So, to sum up.
A technical term is either a special use of a common language term or it's something put togteher from latin/greek to substitute for a common term.
So, in IT we have "buffer," "stack," "cache," "heap," "protocol," "pointer," "cookie,"....all with common meanings that are not relevant to IT because for example in IT a "stack" is a data structure you use to process/execute assembly language instructions that represent higher language constructs. It's like a stack of dishes in the sense that you can only take the dish off the top (without breaking all the dishes). But otherwise, it's a very particular meaning that gives programmers a convenient term for communicating about the work they do.

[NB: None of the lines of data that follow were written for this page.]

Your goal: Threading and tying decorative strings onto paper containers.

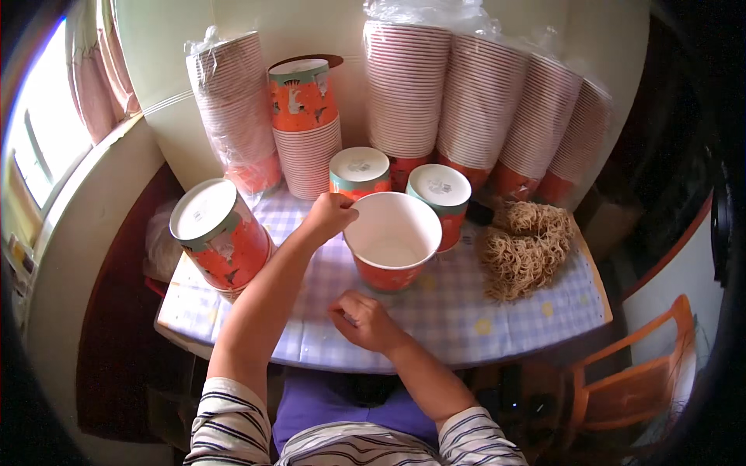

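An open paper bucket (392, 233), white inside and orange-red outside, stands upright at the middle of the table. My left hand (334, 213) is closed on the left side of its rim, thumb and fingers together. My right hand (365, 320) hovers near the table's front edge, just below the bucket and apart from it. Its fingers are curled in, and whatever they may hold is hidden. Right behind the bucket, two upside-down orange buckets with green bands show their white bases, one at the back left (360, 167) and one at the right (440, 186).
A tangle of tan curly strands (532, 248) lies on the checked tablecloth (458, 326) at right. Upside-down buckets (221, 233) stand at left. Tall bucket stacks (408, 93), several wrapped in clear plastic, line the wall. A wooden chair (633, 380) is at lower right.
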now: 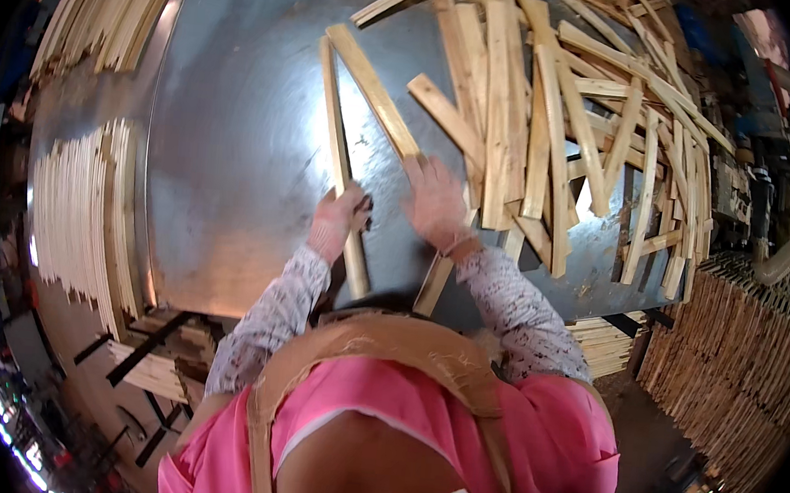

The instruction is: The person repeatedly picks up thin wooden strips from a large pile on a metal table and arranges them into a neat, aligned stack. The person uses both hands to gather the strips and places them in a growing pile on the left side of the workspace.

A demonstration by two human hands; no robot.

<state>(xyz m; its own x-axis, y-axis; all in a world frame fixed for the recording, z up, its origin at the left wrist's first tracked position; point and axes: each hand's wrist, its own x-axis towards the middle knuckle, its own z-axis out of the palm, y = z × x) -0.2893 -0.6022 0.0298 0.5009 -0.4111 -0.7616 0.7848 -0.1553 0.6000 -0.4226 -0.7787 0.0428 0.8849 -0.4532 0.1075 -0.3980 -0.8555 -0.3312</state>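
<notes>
My left hand (339, 221) is closed around a narrow wooden slat (334, 114) that lies lengthwise on the grey metal tabletop (235, 139). The slat's near end reaches past the hand toward my body. Fingers stretched forward, my right hand (436, 203) rests flat over the near end of a second wooden slat (371, 89). The far ends of these two slats almost meet, and they spread apart toward me. Another slat (434, 286) shows below my right wrist at the table's near edge; its upper part is hidden by the hand.
A jumbled heap of loose slats (502, 96) covers the table's right side. Neat slat stacks stand at left (83, 215) and far left (115, 6). A tall stack (723, 360) stands off the right corner. Dark metal bars (149, 349) jut out near the left edge.
</notes>
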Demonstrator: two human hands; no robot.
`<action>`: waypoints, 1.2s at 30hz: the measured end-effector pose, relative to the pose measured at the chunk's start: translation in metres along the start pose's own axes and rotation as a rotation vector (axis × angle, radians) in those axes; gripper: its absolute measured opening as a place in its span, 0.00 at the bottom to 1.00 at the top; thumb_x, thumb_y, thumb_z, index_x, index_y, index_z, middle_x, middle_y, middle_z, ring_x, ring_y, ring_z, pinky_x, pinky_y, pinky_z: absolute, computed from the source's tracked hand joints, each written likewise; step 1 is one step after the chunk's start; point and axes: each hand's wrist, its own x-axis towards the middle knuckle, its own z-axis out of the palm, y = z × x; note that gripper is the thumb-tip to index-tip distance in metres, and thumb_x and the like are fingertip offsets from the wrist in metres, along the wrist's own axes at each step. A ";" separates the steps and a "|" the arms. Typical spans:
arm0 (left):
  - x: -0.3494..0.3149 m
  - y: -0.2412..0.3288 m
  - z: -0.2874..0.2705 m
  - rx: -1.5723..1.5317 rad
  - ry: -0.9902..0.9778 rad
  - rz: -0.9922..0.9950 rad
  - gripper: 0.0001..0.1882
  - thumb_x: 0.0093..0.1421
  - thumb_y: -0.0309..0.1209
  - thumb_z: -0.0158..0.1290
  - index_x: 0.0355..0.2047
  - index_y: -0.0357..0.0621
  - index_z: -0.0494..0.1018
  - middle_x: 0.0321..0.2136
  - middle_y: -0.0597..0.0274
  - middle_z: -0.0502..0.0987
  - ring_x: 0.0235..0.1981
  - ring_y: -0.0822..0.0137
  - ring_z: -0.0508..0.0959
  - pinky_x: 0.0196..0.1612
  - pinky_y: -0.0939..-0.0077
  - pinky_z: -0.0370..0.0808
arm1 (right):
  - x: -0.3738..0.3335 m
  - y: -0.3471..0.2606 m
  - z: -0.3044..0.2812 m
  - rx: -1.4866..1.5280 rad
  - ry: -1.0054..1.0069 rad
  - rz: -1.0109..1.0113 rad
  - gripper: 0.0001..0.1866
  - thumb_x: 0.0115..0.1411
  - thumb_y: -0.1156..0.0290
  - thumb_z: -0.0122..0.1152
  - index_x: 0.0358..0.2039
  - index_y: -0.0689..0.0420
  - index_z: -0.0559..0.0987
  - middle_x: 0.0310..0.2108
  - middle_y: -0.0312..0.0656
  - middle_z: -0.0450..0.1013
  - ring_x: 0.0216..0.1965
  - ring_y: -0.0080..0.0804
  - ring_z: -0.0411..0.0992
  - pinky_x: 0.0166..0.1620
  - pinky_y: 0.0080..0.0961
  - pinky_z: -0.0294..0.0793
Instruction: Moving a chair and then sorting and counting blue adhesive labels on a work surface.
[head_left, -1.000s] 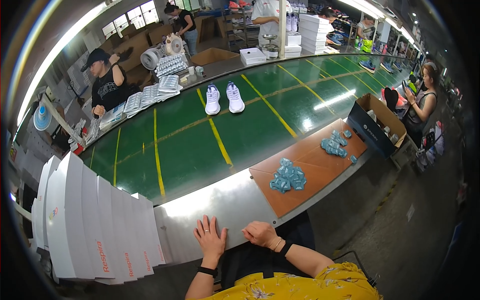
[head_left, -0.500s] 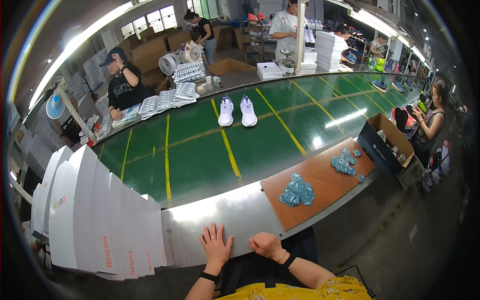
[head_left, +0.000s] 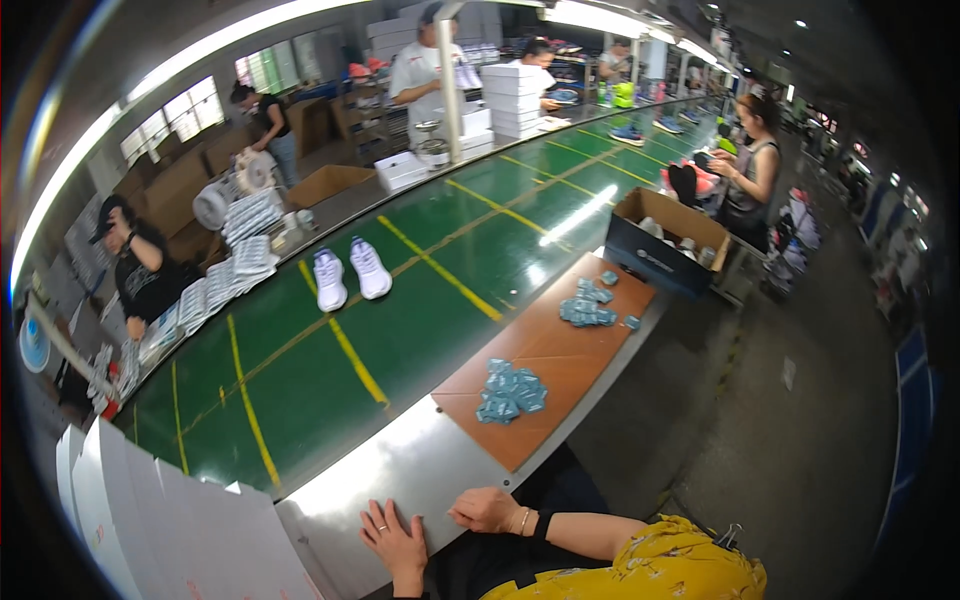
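My left hand [head_left: 397,543] lies flat on the bare metal strip [head_left: 350,480] of the bench, fingers spread and holding nothing. Close to its right, my right hand [head_left: 487,509] rests at the bench's near edge with its fingers curled into a loose fist; nothing shows in it. Beyond the right hand, a heap of small teal packets [head_left: 511,391] sits on a brown board [head_left: 560,380]. A second, smaller group of teal packets [head_left: 588,304] is farther along that board. Neither hand touches the packets. A pair of white-lavender sneakers [head_left: 370,268] stands upright on the green conveyor belt [head_left: 300,400].
Stacked white boxes [head_left: 150,510] rise at the left. An open dark carton [head_left: 655,250] with things inside stands past the board. Across the belt, a person in black [head_left: 145,260] sits by silvery packs [head_left: 215,290]. Another person [head_left: 755,165] handles shoes at the right.
My view has turned to the right, so the sneakers, packets and boxes appear farther left. Both hands keep nearly the same pose on the bench.
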 end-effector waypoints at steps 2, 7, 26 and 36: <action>0.003 0.007 -0.001 -0.003 -0.025 -0.055 0.33 0.61 0.45 0.57 0.63 0.43 0.65 0.68 0.44 0.58 0.70 0.38 0.52 0.69 0.38 0.46 | -0.002 0.003 -0.001 0.075 0.039 -0.009 0.12 0.62 0.67 0.63 0.22 0.55 0.75 0.21 0.41 0.71 0.25 0.42 0.73 0.30 0.34 0.73; 0.003 0.009 -0.003 0.004 -0.044 -0.056 0.34 0.62 0.44 0.55 0.64 0.43 0.64 0.69 0.45 0.57 0.71 0.39 0.52 0.69 0.40 0.45 | -0.003 0.003 -0.003 0.065 0.042 -0.026 0.11 0.61 0.68 0.63 0.23 0.56 0.75 0.22 0.41 0.71 0.26 0.41 0.73 0.30 0.33 0.74; 0.004 0.018 -0.007 0.036 -0.036 -0.068 0.34 0.62 0.44 0.56 0.64 0.42 0.64 0.70 0.47 0.57 0.71 0.40 0.52 0.70 0.40 0.46 | -0.002 0.004 -0.003 0.071 0.023 -0.013 0.10 0.62 0.68 0.62 0.24 0.56 0.76 0.22 0.41 0.71 0.27 0.40 0.74 0.31 0.33 0.74; 0.005 0.023 -0.013 0.026 -0.075 -0.103 0.33 0.62 0.43 0.56 0.65 0.42 0.64 0.70 0.48 0.56 0.72 0.42 0.51 0.70 0.41 0.45 | -0.001 0.004 -0.005 0.041 0.014 -0.028 0.11 0.63 0.68 0.62 0.24 0.56 0.75 0.22 0.40 0.71 0.26 0.38 0.73 0.30 0.32 0.74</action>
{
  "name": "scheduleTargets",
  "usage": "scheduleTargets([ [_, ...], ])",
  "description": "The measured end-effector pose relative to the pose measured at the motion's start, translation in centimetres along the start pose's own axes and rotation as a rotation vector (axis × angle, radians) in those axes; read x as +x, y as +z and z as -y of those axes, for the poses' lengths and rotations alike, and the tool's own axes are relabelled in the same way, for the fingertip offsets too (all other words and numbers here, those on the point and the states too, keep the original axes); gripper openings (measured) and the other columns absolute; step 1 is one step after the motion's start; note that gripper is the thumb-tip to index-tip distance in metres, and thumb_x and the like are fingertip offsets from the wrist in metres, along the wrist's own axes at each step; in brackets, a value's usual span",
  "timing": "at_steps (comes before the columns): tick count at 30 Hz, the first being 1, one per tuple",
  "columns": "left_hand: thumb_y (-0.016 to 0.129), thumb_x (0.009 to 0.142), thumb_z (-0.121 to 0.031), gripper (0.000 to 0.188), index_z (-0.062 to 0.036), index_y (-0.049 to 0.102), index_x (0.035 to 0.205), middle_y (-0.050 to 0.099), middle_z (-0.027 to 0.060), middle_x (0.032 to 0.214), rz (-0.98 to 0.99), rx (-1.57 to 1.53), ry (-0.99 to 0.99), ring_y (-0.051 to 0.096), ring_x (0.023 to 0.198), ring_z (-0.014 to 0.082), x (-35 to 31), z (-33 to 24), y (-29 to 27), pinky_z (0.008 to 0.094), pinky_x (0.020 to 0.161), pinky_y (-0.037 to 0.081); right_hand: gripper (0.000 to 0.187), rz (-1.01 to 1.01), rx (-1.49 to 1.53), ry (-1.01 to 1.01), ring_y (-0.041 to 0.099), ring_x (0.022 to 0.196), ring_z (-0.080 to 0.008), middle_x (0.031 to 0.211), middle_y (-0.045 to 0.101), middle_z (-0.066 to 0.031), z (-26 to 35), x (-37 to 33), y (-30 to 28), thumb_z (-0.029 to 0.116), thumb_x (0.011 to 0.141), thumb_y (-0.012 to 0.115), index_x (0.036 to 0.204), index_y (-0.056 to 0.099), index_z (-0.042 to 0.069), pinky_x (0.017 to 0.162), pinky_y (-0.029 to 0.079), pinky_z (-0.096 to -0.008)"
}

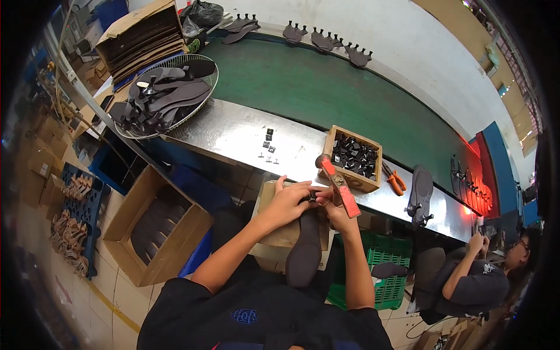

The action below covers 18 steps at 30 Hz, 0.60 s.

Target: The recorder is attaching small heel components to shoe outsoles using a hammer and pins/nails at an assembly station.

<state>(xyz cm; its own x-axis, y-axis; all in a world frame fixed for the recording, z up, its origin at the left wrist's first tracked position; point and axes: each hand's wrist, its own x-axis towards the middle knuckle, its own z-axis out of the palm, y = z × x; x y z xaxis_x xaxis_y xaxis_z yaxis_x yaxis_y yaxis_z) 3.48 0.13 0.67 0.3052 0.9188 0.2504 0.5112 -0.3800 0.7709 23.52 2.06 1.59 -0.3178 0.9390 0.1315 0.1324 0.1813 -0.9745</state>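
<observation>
A dark shoe sole (305,251) lies lengthwise in front of me, its wide end toward my body and its far end on a pale block (269,242). My left hand (290,201) is closed at that far end, its fingertips around a small black piece (312,197). Meeting it there are the fingertips of my right hand (337,213). A worn red hammer (339,185) sticks up out of my right hand; its handle is hidden. Just beyond, on the metal ledge, several small black square pieces (267,137) and small metal pins (269,158) lie in a group.
A wooden box (366,185) of black pieces and orange-handled pliers (396,182) sit on the ledge. Soles fill a wire basket (214,87) at left. Behind runs a green belt (280,81). A cardboard box (129,262) stands lower left, a green crate (392,248) right. A co-worker (478,283) sits far right.
</observation>
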Motion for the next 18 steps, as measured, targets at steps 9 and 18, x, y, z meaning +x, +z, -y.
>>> scheduleTargets([
  [9, 0.077, 0.080, -0.011, 0.031, -0.0026, 0.073, 0.110, 0.074, 0.0140, 0.096, -0.139, -0.407, 0.068, 0.070, 0.084, 0.0204, 0.4, -1.1, -1.2, 0.0289, 0.074, 0.053, 0.017, 0.100, -0.195, -0.122, 0.073, 0.084, -0.0149, 0.093, 0.076, -0.0087, 4.0, 0.1, 0.1, 0.000, 0.088, 0.070, 0.104, 0.068, -0.004, 0.077, 0.057, -0.0285],
  [18, 0.081, 0.082, -0.013, 0.026, 0.0002, 0.076, 0.103, 0.073, 0.0046, 0.088, -0.017, -0.617, -0.103, 0.062, 0.078, 0.0063, 0.8, -0.7, -0.8, 0.0233, 0.069, 0.051, 0.035, -0.060, 0.029, 0.079, 0.046, 0.059, -0.0045, 0.098, 0.057, -0.0062, 11.4, -6.8, -0.7, 0.007, 0.103, 0.049, 0.137, 0.050, -0.004, 0.049, 0.040, -0.0200],
])
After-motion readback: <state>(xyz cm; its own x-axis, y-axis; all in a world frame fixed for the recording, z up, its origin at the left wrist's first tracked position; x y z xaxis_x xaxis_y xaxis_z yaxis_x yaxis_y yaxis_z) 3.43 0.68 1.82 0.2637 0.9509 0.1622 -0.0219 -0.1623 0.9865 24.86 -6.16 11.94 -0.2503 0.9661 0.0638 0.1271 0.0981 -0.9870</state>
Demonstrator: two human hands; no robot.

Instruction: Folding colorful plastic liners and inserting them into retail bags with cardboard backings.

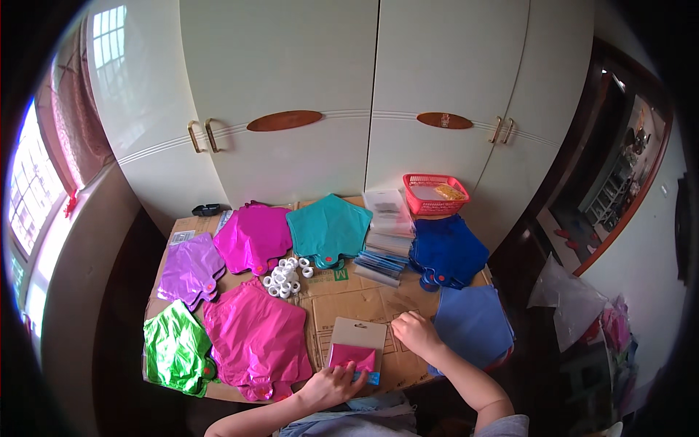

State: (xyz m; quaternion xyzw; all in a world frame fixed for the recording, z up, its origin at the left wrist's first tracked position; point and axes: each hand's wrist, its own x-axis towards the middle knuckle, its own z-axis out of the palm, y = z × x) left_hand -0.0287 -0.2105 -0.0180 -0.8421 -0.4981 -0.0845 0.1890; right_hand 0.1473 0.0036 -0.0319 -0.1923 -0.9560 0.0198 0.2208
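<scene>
Head: cardboard (360,302) before pale wardrobe (313,65)

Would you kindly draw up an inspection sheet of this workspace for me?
Surface: brown cardboard.
Job's things: small pink foil piece at the lower part of a hang-hole card; coloured foil shapes around them.
Clutter: white rings, a packet stack and a red basket.
Hands: left hand touches the pink foil; right hand beside the card, grip unclear.
Cables: nothing seen.
Surroundings: white cabinet behind; window at left.
</scene>
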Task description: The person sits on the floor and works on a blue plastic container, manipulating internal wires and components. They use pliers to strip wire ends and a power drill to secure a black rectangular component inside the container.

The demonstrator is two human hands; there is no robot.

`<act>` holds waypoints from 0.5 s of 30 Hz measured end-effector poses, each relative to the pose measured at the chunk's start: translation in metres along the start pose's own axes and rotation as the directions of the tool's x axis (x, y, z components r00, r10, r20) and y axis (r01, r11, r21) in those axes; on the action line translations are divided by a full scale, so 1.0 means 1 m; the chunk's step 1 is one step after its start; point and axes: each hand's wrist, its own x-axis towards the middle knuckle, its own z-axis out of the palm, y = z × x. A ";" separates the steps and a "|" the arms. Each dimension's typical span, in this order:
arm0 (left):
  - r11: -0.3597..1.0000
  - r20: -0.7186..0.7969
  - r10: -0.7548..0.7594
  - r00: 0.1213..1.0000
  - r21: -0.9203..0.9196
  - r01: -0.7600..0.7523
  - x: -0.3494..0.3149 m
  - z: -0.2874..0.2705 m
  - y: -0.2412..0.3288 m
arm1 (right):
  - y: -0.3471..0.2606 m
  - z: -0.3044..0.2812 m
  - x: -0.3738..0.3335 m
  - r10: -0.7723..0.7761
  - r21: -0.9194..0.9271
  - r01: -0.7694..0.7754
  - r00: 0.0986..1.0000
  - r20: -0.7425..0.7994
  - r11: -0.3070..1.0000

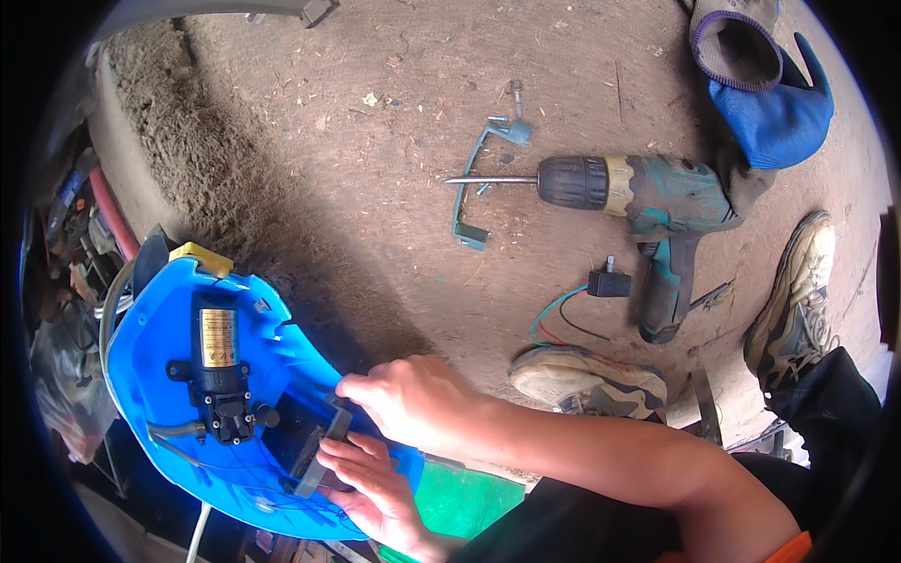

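Note:
A blue plastic shell [310, 352] lies open at the lower left. Inside it is a small black pump [222, 385] with a gold label, with thin hoses and wires beside it. A dark rectangular block [326, 448] stands tilted at the shell's right side. My left hand [380, 493] holds the block from below, fingers along its face. My right hand [408, 399] is closed at the block's upper end, its fingertips at the corner. Part of the block and the shell's inner corner are hidden by my hands.
A teal-and-black cordless drill [666, 197] with a long bit lies on the dusty floor, near a green-grey handle [469, 192]. A wired black switch [609, 283], a blue work glove [774, 117] and shoes [591, 378] are nearby. Sand [178, 122] is heaped at upper left.

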 end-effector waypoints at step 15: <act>0.997 -0.032 -0.071 0.997 -0.017 0.070 0.001 0.003 0.006 | 0.005 -0.211 -0.124 0.180 -0.147 -0.647 0.412 -0.893 0.748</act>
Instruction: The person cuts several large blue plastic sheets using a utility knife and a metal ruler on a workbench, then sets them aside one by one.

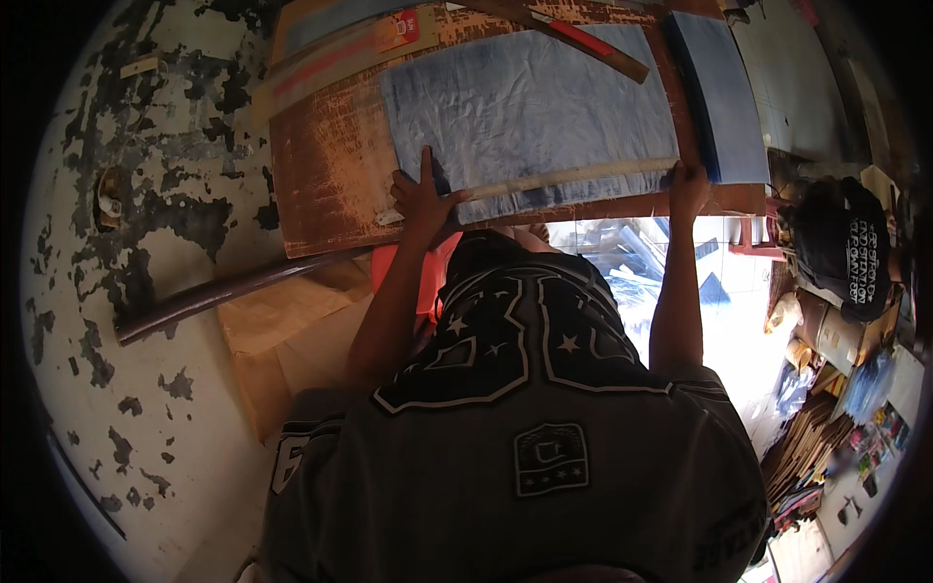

Or, in medicine you have "hematoma," -- blood clot, or all the "itis" words, which mean inflammation of something, and which mostly have the virtue of making doctors look like experts.
Finally, you have the metaphorical re-adoption of technical terms into common language, which create the sense of "belonging to the same club." So if you talk to a programmer and say something like "can you pop your stack and answer this question?"....then the word has made the round trip through the common-technical-social loop. Though, on it's final leg, it is more of a wink than a token of agreement.
But to get back to the humanities, a poem is a poem because we write poems; we create this entity (and then use words to describe its structure: quatrain, rhyme, alliteration).
This is different from the special terms of physics and chemistry and biology, which claim to name the irreducible elements of nature, chemical reactions, and life.